According to recent data from Kelley Blue Book, the average price of a new vehicle often exceeds $50,000. This price surge has positioned Texas among the top 10 states with the highest average car payments. The financial strain is further exacerbated by rising insurance premiums and fuel costs, making it a challenging environment for car owners.
“It’s a lot of money,” stated Simon Goodall, CEO of financial technology company Caribou. “Owning a car has never cost more than it does right now. You’ve got car prices up, rates are up, payments are up, and for consumers, that math has just stopped working.”
The statistics are telling: over the past five years, car prices have surged by 22%, new-car payments have increased by 33%, and auto insurance costs have skyrocketed by 56%. This financial pressure is leading many drivers to explore refinancing options as a means to alleviate their monthly expenses.
Goodall emphasizes that refinancing is not solely about securing the lowest interest rate. “What we find is for customers, it’s a lot about giving themselves breathing room in their finances,” he explained. This perspective underscores the importance of financial flexibility in today’s economic climate.
There are several reasons why consumers might consider refinancing their auto loans. Lowering monthly payments can free up cash for other expenses, while managing an underwater auto loan or taking advantage of an improved credit score can also lead to substantial savings on loan costs.
For drivers juggling high-interest credit card debt, refinancing a vehicle loan can be particularly advantageous. “If you carry a lot of credit card debt at high interest rates, you’re better off refinancing your car, getting your payment down, and putting that extra money towards paying off higher-interest-rate credit cards,” Goodall advised.
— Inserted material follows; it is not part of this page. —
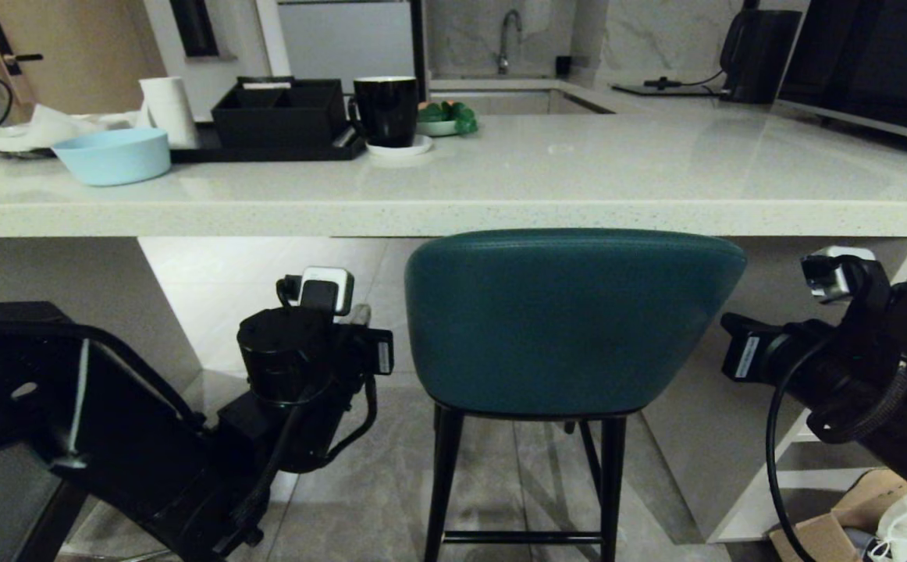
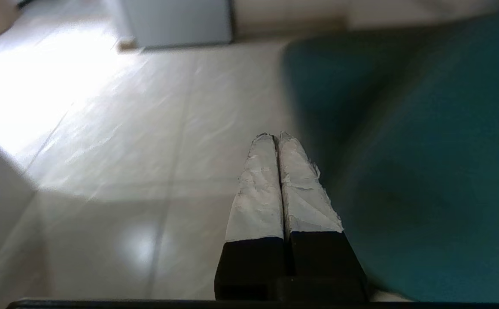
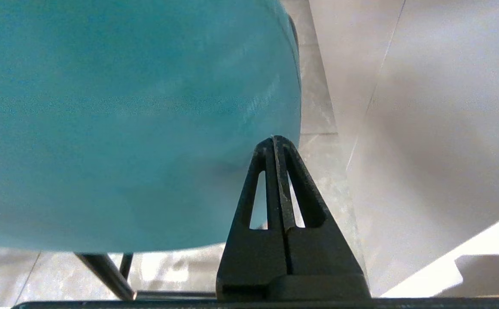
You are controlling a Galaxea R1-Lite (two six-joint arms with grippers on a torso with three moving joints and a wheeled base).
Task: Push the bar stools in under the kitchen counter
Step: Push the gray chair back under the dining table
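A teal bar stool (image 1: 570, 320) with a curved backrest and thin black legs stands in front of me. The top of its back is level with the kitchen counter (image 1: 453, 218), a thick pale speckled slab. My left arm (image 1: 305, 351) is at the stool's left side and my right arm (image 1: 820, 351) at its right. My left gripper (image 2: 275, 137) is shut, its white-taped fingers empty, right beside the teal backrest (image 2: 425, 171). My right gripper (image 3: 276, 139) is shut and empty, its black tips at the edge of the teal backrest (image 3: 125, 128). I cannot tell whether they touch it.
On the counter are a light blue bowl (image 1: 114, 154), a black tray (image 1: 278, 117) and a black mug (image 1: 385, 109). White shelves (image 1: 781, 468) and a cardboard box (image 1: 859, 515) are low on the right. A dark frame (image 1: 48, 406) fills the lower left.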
However, as many drivers stretch auto loans to seven years or longer to make payments more manageable, Goodall cautions against this trend. Long-term loans often result in minimal principal payments while the vehicle depreciates in value, potentially leading to financial pitfalls.
According to data from Caribou, Texas residents who refinance through their platform save an average of $162 per month. This significant savings can provide much-needed relief in an increasingly expensive environment for vehicle ownership.